Only when you know the true nature of fire can you prepare your families and yourselves.

Before a Fire
Fire Escape Plan
In the event of a fire, remember that every second counts, so you and your family must always be prepared. Escape plans help you get out of your home quickly.

Twice each year, practice your home fire escape plan. These tips can help you prepare your plan:

• Find two ways to get out of each room.

If the primary way is blocked by fire or smoke, you will need a second way out. A secondary route might be a window onto a neighboring roof or a collapsible ladder for escape from upper story windows.

Only purchase collapsible ladders evaluated by a nationally recognized laboratory.

• Make sure that windows are not stuck, screens can be taken out quickly and security bars can be opened.

• Practice feeling your way out of the house in the dark or with your eyes closed.

• Windows and doors with security bars must have quick release devices to allow them to be opened immediately in an emergency. Make sure everyone in the family understands and practices how to properly operate and open locked or barred doors and windows.

• Teach children not to hide from firefighters.

Escaping the Fire
• Make sure windows are not nailed or painted shut. Make sure security gratings on windows have a fire safety opening feature so they can be easily opened from the inside.

• Consider escape ladders if your residence has more than one level.

• Teach family members to stay low to the floor (where the air is safer in a fire) when escaping from a fire.

• Clean out storage areas. Do not let trash such as old newspapers and magazines accumulate.

Fire Escape Planning for Older Adults and People with Access or Functional Needs
• Live near an exit. You’ll be safest on the ground floor if you live in an apartment building. If you live in a multi-story home, arrange to sleep on the ground floor, and near an exit.

• If you use a walker or wheelchair, check all exits to make sure you can get through the doorways.

• Make any necessary accommodations, such as providing exit ramps and widening doorways, to facilitate an emergency escape.

• Speak to your family members, building manager or neighbors about your fire safety plan and practice it with them.

• Contact your local fire department’s non-emergency line and explain your special needs. Ask emergency providers to keep your special needs information on file.

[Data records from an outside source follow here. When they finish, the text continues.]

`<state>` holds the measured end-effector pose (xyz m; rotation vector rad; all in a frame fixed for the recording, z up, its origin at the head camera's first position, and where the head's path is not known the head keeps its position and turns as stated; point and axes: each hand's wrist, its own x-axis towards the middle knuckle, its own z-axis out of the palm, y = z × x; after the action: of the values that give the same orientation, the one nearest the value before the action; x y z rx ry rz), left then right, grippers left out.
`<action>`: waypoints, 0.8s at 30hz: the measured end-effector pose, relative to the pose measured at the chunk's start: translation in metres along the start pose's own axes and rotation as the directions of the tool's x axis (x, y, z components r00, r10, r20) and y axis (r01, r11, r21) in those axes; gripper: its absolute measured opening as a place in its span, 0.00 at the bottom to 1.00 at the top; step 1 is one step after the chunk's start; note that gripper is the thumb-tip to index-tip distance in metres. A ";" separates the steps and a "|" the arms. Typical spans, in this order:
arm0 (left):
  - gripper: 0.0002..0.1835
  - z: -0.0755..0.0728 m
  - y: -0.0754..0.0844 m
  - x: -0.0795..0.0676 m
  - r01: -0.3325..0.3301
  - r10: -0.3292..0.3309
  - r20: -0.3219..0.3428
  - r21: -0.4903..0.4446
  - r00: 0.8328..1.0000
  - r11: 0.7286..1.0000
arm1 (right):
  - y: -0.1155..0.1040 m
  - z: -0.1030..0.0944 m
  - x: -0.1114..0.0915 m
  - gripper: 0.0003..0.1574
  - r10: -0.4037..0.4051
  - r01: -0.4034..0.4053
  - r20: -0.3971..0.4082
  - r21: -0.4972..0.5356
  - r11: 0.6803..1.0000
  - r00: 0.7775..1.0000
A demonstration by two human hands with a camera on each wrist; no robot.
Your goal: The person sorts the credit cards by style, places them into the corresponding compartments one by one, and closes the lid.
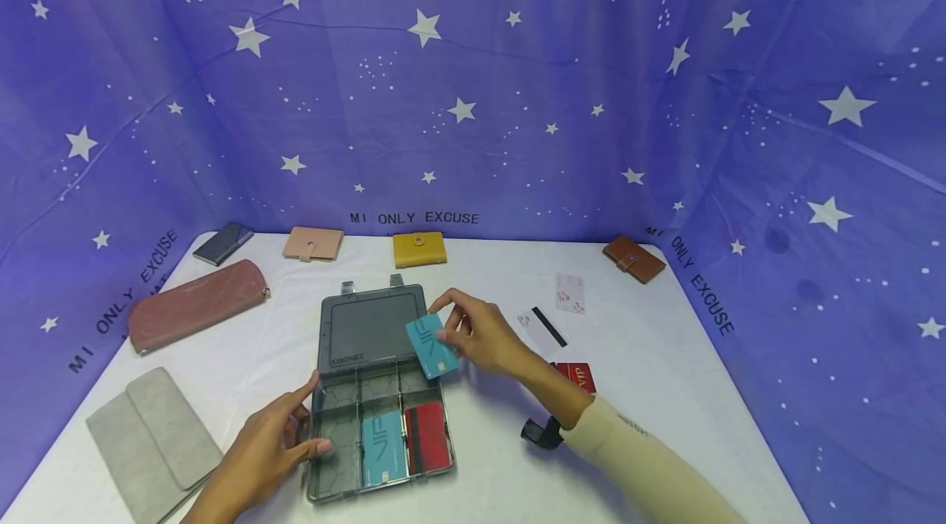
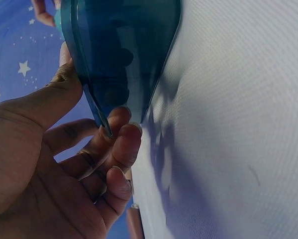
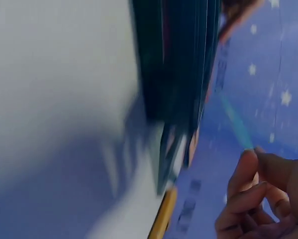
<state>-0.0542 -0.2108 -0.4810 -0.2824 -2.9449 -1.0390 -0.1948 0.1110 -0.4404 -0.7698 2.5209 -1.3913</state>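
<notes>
A translucent grey compartment box (image 1: pixel 336 458) lies with its lid (image 1: pixel 373 327) folded back on the white table. My left hand (image 1: pixel 266 442) grips the box's left side, thumb over the rim, as the left wrist view also shows. Between the thumb and fingers of my right hand (image 1: pixel 480 335) is a light blue VIP card (image 1: pixel 424 337), held tilted above the box's right side near the lid hinge; the right wrist view sees this card (image 3: pixel 237 124) edge-on. Another blue VIP card (image 1: pixel 383 458) lies in the front middle compartment. Beside it, the front right compartment holds a red card (image 1: pixel 436 434) with a dark stripe.
Right of the box lie a red card (image 1: pixel 580 376), a striped white card (image 1: pixel 539 331) and a pale patterned card (image 1: pixel 570 294). Pink (image 1: pixel 314 244), yellow (image 1: pixel 420 249) and brown (image 1: pixel 634 259) card holders line the back. A mauve pouch (image 1: pixel 199 304) and grey case (image 1: pixel 151 442) lie left.
</notes>
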 end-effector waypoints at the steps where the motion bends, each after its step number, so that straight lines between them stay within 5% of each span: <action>1: 0.49 0.000 0.000 0.000 -0.009 0.009 -0.005 0.001 1.000 1.000 | -0.004 0.006 -0.004 0.20 -0.006 0.005 0.016 0.026 1.000 1.000; 4: 0.49 0.001 -0.001 -0.001 -0.025 0.025 -0.017 0.005 1.000 1.000 | -0.014 0.026 -0.015 0.18 -0.039 0.035 0.062 0.065 0.997 0.997; 10: 0.49 0.000 0.000 0.000 -0.005 0.005 -0.016 -0.011 1.000 1.000 | -0.021 0.061 -0.029 0.16 -0.130 0.131 0.066 -0.018 0.991 0.989; 18: 0.48 0.002 -0.001 -0.001 -0.019 0.018 -0.028 -0.006 0.999 1.000 | -0.030 0.076 -0.030 0.15 -0.142 0.146 0.053 -0.080 0.986 0.988; 21: 0.48 0.002 -0.002 -0.002 -0.028 0.029 -0.034 0.005 0.999 1.000 | -0.031 0.082 -0.032 0.14 -0.173 0.181 0.063 -0.175 0.968 0.983; 24: 0.47 0.001 -0.002 -0.002 -0.059 0.060 -0.057 0.008 0.997 0.998 | -0.031 0.086 -0.036 0.12 -0.199 0.207 0.059 -0.365 0.908 0.978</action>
<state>-0.0522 -0.2121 -0.4838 -0.3321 -2.8696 -1.0133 -0.1208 0.0522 -0.4663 -1.1345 2.7918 -0.9538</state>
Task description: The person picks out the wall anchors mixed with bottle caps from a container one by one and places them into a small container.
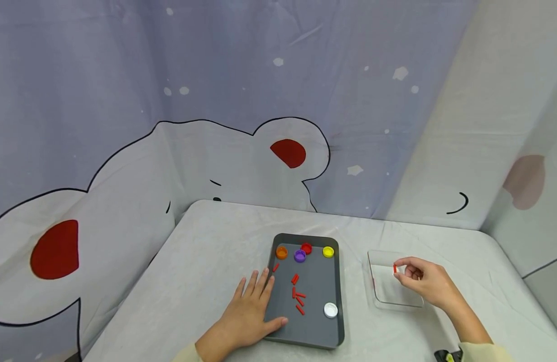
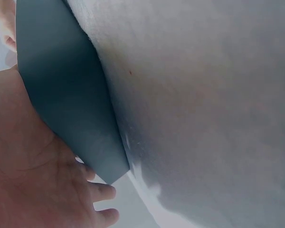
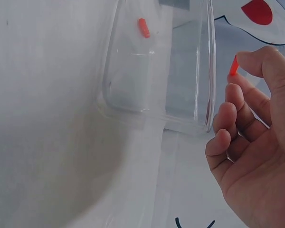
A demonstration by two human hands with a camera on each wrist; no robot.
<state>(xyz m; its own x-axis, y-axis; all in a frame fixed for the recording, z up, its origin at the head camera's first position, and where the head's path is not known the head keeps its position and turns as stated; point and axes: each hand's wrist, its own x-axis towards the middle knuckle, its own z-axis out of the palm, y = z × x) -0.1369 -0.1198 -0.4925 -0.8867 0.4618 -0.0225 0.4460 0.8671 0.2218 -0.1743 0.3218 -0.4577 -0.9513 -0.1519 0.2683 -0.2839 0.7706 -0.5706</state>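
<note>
My right hand (image 1: 426,281) pinches a short red stick (image 3: 234,65) between thumb and index finger, its other fingers curled in. It hovers over the right side of a clear plastic box (image 3: 104,95). Another red piece (image 3: 143,28) shows at the box in the right wrist view. My left hand (image 1: 247,314), fingers spread and straight, rests on the left edge of a dark grey tray (image 1: 319,281), thumb over the tray floor. Several loose red sticks (image 1: 300,301) lie in the tray's middle and left part. The left wrist view mostly shows the palm and the tray's side.
Along the tray's far end stand an orange cap (image 1: 282,252), a purple cap (image 1: 299,256), a red cap (image 1: 307,248) and a yellow cap (image 1: 328,251). A white cap (image 1: 330,310) sits near its right front. Printed fabric (image 1: 242,166) hangs behind the white-covered table (image 1: 215,241).
</note>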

• Keep a phone near your bed and be ready to call 911 if a fire occurs.

Smoke Alarms
A properly installed and maintained smoke alarm is the only thing in your home that can alert you and your family to a fire 24 hours a day, seven days a week. A working smoke alarm significantly increases your chances of surviving a deadly home fire.

• Install both ionization AND photoelectric smoke alarms, or dual sensor smoke alarms, which contain both ionization and photoelectric smoke sensors.

• Test batteries monthly.

• Replace batteries in battery-powered and hard-wired smoke alarms at least once a year (except non-replaceable 10-year lithium batteries)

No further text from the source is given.